Problem requirements
Of the entries that follow, how many lines hold the string "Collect"? Write the number and nothing more.

*** Dataset records ***

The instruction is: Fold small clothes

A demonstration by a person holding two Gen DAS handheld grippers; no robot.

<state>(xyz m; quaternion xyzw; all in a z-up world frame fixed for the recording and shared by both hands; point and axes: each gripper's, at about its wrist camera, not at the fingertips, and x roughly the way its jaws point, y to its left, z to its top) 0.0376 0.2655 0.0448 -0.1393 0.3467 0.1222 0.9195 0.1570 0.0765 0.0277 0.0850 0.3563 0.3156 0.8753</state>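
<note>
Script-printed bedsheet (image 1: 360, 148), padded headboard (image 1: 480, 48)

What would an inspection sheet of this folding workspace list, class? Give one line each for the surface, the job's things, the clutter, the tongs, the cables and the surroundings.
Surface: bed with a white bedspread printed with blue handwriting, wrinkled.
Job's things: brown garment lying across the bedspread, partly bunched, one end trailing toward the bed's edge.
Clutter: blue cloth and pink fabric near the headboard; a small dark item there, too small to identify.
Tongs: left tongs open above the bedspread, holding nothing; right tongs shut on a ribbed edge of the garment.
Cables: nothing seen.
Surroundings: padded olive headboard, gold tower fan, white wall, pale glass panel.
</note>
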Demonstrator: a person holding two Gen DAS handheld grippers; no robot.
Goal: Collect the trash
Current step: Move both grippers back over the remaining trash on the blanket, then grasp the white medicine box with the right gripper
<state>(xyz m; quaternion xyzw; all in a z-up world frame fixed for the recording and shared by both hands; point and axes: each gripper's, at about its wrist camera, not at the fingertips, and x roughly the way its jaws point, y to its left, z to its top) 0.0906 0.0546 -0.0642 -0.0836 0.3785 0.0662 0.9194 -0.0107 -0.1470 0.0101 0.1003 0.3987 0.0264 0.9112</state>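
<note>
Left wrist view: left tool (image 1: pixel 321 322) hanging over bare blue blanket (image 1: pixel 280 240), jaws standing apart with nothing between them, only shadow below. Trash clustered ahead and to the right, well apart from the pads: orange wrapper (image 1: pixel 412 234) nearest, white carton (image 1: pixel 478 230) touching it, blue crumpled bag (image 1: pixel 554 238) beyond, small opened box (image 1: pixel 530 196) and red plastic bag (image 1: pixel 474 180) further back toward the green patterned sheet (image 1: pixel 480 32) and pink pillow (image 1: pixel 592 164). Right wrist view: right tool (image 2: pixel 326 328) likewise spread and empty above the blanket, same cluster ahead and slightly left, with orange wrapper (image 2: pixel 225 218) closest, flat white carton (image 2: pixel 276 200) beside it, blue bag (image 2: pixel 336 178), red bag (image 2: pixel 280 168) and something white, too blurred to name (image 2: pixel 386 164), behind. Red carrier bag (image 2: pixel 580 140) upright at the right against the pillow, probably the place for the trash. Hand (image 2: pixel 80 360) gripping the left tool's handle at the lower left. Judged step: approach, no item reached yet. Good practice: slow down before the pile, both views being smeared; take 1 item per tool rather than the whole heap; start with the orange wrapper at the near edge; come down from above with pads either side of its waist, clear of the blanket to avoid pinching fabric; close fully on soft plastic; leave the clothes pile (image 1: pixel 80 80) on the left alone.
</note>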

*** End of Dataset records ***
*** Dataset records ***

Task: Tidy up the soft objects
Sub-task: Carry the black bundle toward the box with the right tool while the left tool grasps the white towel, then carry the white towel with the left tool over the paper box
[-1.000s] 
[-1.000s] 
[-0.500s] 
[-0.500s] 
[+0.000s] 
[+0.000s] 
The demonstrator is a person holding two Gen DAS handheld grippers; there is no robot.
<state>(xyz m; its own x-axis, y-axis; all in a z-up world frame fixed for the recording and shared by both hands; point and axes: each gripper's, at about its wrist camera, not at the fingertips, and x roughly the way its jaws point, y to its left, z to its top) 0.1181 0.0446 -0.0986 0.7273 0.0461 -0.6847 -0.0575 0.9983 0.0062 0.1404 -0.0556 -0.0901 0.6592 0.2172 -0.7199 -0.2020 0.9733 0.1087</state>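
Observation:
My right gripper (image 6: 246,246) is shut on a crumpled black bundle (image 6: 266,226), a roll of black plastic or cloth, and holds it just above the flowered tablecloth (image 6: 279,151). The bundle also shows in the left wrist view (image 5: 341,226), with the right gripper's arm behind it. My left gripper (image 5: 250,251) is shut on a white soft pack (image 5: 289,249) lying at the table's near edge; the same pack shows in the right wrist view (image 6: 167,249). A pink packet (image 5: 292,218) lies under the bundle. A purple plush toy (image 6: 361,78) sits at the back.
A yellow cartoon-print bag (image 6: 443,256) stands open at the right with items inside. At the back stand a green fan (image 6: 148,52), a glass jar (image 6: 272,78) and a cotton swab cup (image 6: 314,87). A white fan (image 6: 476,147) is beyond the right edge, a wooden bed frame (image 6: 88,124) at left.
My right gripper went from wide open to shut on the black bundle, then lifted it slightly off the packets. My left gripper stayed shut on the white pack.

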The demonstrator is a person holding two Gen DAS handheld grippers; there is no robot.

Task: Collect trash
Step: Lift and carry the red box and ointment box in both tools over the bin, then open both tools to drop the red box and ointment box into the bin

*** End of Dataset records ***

Response box
2